WHAT THE EXERCISE ASKS: Search the data below for the string "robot". Extract every line that contains it.

SUPPLIED RECORDS:
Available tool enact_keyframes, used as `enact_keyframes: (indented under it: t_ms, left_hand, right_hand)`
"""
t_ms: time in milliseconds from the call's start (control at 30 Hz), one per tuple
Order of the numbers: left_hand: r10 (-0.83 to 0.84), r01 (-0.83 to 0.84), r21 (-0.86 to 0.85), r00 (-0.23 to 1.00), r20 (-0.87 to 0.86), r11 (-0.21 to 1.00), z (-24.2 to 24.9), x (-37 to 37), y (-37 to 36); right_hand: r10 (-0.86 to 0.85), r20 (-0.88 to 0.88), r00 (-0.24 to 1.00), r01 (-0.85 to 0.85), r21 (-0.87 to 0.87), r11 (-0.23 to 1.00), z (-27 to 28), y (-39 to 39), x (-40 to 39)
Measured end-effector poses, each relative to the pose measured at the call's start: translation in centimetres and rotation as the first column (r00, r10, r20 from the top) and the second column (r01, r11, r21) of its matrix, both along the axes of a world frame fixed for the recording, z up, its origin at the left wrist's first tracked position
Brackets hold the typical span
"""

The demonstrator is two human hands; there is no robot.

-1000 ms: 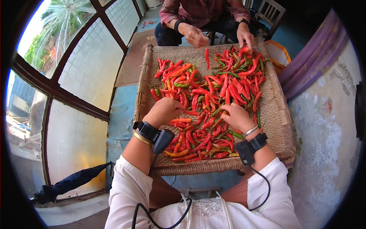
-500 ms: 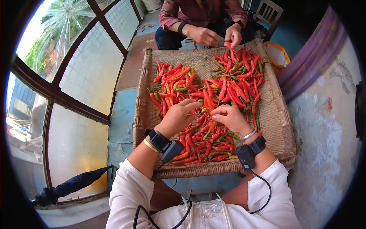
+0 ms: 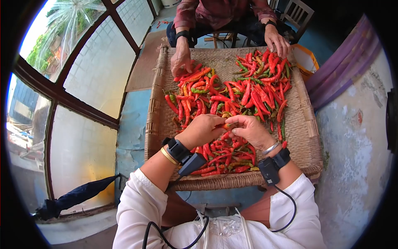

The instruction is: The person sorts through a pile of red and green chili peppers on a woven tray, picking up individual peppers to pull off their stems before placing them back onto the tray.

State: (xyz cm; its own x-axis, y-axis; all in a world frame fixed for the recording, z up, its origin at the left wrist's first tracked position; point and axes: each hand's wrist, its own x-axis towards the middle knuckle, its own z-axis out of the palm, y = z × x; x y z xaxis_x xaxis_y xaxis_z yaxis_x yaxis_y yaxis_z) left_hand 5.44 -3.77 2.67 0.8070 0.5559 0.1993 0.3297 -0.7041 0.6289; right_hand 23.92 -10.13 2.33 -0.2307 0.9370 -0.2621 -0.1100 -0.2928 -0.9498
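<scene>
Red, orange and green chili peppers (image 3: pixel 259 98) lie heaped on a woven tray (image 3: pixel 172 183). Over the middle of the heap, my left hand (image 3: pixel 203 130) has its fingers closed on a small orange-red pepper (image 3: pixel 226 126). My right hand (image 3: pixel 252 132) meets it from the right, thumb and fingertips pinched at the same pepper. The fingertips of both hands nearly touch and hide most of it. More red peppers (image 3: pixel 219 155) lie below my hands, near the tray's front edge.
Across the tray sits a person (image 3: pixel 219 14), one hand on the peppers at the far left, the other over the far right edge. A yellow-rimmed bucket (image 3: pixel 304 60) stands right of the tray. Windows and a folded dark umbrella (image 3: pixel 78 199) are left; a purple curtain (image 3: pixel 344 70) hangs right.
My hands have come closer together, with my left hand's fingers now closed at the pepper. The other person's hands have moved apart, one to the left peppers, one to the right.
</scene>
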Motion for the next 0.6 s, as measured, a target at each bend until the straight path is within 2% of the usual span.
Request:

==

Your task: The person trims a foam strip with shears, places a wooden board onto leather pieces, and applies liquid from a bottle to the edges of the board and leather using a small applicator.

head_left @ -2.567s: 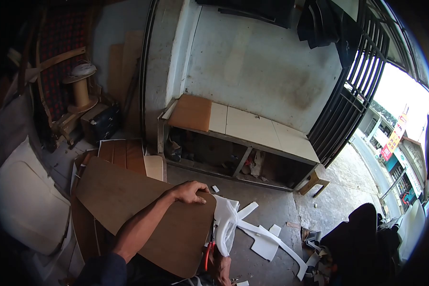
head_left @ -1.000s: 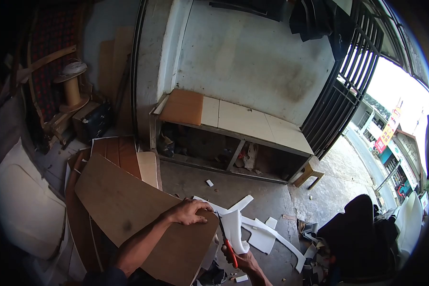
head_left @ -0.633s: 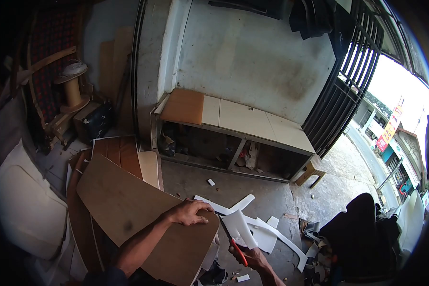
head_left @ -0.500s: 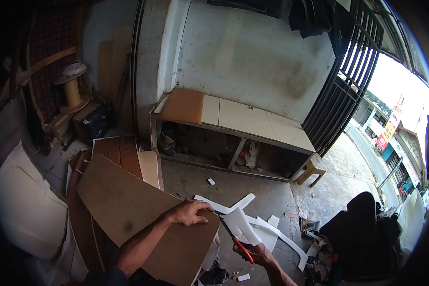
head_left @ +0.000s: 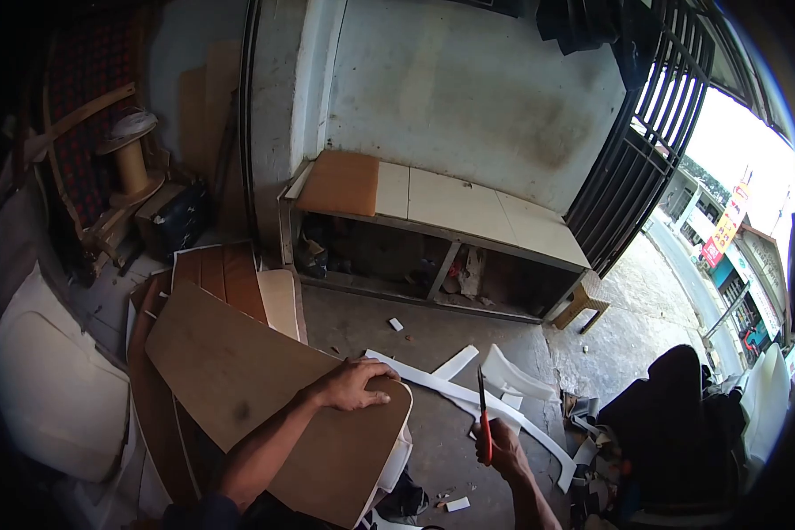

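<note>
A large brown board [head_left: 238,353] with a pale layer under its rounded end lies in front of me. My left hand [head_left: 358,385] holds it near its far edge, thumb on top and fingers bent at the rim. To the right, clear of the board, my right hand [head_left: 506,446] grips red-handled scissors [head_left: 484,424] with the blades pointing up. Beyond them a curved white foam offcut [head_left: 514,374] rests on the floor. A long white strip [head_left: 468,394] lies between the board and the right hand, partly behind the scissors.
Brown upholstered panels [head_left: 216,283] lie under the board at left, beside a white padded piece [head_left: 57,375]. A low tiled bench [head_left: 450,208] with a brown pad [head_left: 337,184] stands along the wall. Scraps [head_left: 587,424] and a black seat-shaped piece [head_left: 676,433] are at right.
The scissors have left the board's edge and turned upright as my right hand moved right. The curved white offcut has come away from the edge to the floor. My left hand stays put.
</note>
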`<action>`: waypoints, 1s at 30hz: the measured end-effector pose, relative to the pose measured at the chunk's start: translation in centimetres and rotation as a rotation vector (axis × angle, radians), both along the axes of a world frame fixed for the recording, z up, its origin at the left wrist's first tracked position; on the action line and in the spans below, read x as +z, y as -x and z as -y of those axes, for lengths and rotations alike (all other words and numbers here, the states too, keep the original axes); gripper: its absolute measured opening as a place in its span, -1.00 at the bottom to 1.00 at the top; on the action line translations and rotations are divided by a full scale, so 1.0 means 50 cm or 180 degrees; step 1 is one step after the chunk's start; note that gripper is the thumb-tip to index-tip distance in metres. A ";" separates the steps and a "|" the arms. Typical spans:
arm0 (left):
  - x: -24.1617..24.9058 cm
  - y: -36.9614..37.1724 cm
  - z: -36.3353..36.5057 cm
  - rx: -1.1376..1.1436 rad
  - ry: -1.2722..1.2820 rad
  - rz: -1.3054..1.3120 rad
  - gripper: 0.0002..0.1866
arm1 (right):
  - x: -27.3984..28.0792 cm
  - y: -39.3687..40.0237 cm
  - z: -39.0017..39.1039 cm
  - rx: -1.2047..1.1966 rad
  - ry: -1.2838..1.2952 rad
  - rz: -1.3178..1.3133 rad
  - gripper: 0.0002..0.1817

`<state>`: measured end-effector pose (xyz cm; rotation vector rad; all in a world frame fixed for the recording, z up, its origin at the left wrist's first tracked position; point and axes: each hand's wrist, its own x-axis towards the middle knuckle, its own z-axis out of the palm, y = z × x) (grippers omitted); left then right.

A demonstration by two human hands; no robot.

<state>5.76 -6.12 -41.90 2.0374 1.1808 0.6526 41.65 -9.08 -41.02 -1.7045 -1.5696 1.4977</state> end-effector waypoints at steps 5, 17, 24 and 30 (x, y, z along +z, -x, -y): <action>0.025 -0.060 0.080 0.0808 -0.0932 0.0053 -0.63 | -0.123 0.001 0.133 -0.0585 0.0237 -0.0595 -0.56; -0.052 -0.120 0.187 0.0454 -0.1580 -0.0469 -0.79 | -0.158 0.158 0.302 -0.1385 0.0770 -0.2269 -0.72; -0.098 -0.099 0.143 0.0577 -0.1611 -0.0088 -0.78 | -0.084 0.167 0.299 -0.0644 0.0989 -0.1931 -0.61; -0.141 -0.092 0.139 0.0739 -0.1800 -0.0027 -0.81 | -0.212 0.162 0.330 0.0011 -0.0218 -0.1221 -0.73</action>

EXERCISE ANSWER:
The demonstrator is two human hands; there is no robot.
A demonstration by two human hands; no robot.

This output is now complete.